EXERCISE GOAL |
Using the data below, please return every line exactly as given.
=======
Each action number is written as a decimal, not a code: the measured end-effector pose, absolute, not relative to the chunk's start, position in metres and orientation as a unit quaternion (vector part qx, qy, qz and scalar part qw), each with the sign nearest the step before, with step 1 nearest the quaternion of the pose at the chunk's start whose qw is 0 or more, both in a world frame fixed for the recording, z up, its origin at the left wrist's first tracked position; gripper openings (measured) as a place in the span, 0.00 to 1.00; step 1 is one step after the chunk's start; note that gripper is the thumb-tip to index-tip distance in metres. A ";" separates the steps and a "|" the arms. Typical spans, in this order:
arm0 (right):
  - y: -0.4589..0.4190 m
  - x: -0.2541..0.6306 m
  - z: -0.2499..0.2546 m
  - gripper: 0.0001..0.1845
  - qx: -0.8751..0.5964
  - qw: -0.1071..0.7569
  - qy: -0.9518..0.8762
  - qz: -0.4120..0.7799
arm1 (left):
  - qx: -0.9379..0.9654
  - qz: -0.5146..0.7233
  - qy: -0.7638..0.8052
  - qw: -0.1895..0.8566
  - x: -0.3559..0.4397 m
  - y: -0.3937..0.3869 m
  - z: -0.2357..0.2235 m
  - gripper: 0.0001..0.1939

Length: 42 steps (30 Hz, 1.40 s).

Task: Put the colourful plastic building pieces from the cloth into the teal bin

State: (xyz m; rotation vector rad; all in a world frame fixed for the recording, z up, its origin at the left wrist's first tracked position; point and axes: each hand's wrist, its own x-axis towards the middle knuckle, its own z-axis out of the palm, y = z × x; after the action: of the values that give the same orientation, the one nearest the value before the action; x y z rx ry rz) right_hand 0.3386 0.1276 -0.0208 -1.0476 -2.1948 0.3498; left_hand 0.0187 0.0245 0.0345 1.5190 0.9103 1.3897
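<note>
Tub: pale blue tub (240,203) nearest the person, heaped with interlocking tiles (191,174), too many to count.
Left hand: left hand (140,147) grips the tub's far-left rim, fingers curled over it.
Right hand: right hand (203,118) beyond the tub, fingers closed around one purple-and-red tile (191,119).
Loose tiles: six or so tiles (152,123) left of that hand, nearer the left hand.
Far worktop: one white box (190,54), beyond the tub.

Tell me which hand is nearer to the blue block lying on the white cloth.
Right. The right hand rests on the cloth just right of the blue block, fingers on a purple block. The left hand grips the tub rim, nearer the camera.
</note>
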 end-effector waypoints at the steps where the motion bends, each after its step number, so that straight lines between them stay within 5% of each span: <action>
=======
SOLUTION TO THE EXERCISE |
Each action number is written as a decimal, not a code: the measured end-effector pose, absolute, not relative to the chunk's start, position in metres and orientation as a unit quaternion (vector part qx, qy, qz and scalar part qw), each with the sign nearest the step before, with step 1 nearest the quaternion of the pose at the chunk's start whose qw is 0 or more, both in a world frame fixed for the recording, z up, its origin at the left wrist's first tracked position; gripper openings (measured) as a place in the span, 0.00 to 1.00; step 1 is one step after the chunk's start; note that gripper is the thumb-tip to index-tip distance in metres. A ";" separates the steps and a "|" the arms. Typical spans, in this order:
arm0 (right):
  - y: -0.4589..0.4190 m
  - x: -0.2541..0.6306 m
  - z: -0.2499..0.2546 m
  - gripper: 0.0001..0.1845
  - qx: -0.8751..0.5964
  - qw: -0.1071..0.7569
  - qy: -0.9518..0.8762
  - qz: -0.4120..0.7799
arm1 (left):
  - qx: -0.9379..0.9654
  - qz: -0.5146..0.7233
  - qy: -0.7638..0.8052
  - qw: -0.1895..0.8566
  - x: -0.3559..0.4397 m
  - y: -0.3937..0.3869 m
  - z: -0.2357..0.2235 m
  - gripper: 0.0001..0.1939

Length: 42 steps (30 Hz, 1.40 s).

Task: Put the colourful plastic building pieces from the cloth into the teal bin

State: (xyz m; rotation vector rad; all in a world frame fixed for the recording, z up, its origin at the left wrist's first tracked position; point and axes: each hand's wrist, its own x-axis towards the middle knuckle, its own z-axis out of the palm, y = z × x; after the action: of the values that give the same orientation, the one nearest the value before the action; x y z rx ry rz) right_hand 0.3386 0.1276 -0.0208 -1.0476 -2.1948 0.3498; left_hand 0.0187 0.0245 0.0345 1.5190 0.9103 1.3897
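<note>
Tub: pale blue tub (240,203) nearest the person, heaped with interlocking tiles (191,174), too many to count.
Left hand: left hand (140,147) grips the tub's far-left rim, fingers curled over it.
Right hand: right hand (203,118) beyond the tub, fingers closed around one purple-and-red tile (191,119).
Loose tiles: six or so tiles (152,123) left of that hand, nearer the left hand.
Far worktop: one white box (190,54), beyond the tub.

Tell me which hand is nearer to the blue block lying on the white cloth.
Right. The right hand rests on the cloth just right of the blue block, fingers on a purple block. The left hand grips the tub rim, nearer the camera.
</note>
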 end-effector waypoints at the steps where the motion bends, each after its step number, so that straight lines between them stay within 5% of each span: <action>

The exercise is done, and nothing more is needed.